Having said that, I think I can pinpoint exact reasons why we don't agree: "<...> because it gives information about what the function does - what to put in, and what to expect to get out" (emphasis mine) - this is exactly what fails WP:NOTMANUAL. The policy is there for a good reason - Wikipedia is an encyclopedia and thus it is not suited for content that should be in reference manuals. See, for example this. The page is little use for someone who's looking for a reference because it contains a lot of unrelated information. Programmer doesn't care what are criticism or history of strlcpy when all he's looking for is the precise explanation of the behaviour of the function. Also, the information is not easily found and the navigation across different pages for C functions is poor (see e.g. [2] or [3] for an example of good navigation facilities). So I think a much better solution would be to remove the manual-like content, but also add links to some dedicated reference website, so that all the details a programmer might want would be easily accessible. I advocate to remove all manual-like content including prototypes for two reasons: it's distracting readers who are interested only in encyclopedic content and obfuscates links to a dedicated reference website for those who need only a reference. By the way, once I also wanted the Wikipedia to include entire C reference manual (e.g. check out this). Only after seeing firsthand that wikipedia is not useful as reference I decided that that's a bad idea. 1exec1 (talk) 18:31, 29 November 2011 (UTC)

Encodings

The text currently says that 32-bit wchar_t strings can be used to store UTF-16. Technically this is true in that the code units of UTF-16 can be stored losslessly in 32 bit words. It is also true that 32 and 16 bit wchar_t can store UTF-8 codes losslessly. But I notice the author does not claim that.

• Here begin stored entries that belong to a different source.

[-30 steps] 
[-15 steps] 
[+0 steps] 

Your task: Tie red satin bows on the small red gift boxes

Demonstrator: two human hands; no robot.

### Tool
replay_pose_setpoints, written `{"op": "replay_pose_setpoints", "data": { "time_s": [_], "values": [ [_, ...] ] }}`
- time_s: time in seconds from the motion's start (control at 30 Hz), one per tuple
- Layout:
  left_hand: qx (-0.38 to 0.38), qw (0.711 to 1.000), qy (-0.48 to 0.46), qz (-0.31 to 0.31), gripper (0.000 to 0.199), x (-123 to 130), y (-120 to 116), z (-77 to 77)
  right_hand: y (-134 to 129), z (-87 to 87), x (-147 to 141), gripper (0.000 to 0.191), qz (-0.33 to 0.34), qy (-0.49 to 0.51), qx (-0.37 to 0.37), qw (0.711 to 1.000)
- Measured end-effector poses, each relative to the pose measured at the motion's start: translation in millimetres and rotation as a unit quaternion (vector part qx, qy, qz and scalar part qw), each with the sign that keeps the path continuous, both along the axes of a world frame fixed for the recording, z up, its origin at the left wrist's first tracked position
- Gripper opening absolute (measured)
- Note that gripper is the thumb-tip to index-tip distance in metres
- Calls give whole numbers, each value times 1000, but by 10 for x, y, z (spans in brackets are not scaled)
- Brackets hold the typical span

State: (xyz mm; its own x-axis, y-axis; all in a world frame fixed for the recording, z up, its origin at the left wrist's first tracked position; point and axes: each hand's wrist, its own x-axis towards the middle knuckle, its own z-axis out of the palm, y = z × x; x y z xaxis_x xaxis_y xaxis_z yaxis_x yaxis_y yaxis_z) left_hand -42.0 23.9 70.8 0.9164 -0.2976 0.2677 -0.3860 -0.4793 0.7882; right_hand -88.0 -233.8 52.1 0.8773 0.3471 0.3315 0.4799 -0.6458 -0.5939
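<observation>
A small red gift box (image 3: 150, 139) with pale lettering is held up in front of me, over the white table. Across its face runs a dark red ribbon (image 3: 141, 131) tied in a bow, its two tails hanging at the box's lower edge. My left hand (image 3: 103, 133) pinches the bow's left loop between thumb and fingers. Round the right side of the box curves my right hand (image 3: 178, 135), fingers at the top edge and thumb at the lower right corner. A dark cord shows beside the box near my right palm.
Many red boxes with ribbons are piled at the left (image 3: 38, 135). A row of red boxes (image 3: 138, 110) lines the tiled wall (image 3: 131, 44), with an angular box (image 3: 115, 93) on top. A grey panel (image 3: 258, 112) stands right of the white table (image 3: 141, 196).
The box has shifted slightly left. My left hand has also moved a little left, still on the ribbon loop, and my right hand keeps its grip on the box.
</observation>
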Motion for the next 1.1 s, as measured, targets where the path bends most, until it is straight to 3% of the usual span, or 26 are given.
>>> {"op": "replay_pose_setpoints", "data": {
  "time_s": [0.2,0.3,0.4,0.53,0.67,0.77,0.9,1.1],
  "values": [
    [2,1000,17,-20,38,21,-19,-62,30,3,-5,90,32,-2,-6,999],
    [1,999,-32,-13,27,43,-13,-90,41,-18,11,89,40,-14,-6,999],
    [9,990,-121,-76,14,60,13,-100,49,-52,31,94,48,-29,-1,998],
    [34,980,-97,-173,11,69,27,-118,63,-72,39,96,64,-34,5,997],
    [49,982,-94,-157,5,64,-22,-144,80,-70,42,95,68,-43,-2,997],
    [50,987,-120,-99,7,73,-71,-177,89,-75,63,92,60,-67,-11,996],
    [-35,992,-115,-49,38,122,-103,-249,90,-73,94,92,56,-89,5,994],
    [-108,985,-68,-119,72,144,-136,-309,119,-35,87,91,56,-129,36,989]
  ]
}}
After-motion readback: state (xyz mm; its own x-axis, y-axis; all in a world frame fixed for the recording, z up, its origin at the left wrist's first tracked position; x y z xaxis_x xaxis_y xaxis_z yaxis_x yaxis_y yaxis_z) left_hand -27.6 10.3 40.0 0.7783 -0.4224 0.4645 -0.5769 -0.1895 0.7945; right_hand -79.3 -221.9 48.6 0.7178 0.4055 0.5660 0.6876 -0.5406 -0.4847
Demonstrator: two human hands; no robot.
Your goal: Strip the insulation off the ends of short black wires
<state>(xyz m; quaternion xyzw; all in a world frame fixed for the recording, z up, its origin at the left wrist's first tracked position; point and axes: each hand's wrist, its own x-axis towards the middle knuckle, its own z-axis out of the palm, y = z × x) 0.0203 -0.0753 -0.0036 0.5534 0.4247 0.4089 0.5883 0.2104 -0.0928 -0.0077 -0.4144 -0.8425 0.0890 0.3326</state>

In real use, UTF-16 padded out to 32-bit code units is not UTF-16. If that block of memory is written to a file, that file is certainly not UTF-16. If it was interpreted as UTF-16 it would mostly be characters alternating with nul, but there would be errors if any surrogate pairs were encountered as they would have a nul between them.

I would like to remove this code as I feel it is misleading. However an actual example of distributed software storing UTF-16 into 32-bit wchar_t would allow this to remain. Note that the software must actually work with and store non-BMP surrogate pairs as two wchar_t, if it combines them then the result is UTF-32, and if it fails to handle surrogate halves at all then the result is UTF-32 limited to the BMP.Spitzak (talk) 23:46, 29 December 2011 (UTC)

I wanted to say that wchar_t can be used to process many encodings, not only UTC-4/UTF-32 (or UTC-2/UTF-16 on windows). Most of the wide string functions work with almost any encoding, provided that the code unit fits in wchar_t. I agree that the current text is misleading though. I think a better option would be to clarify it than to remove. I'm fairly confident that it would be possible to find a reference also. 1exec1 (talk) 19:46, 30 December 2011 (UTC)

Error behavior of *_s functions

The current article says "Their behavior on error is so useless (and even destructive in the case of strcat_s) that actually using them in cases where it is unknown if the string will overflow the buffer is almost impossible." Having read the MSDN page describing these functions as well as the two links cited at the end of the article, I have no idea why the error behavior is considered "useless" or "destructive". This needs clarified and/or sourced or I will remove it in a couple more days. 128.105.181.52 (talk) 23:07, 22 March 2012 (UTC)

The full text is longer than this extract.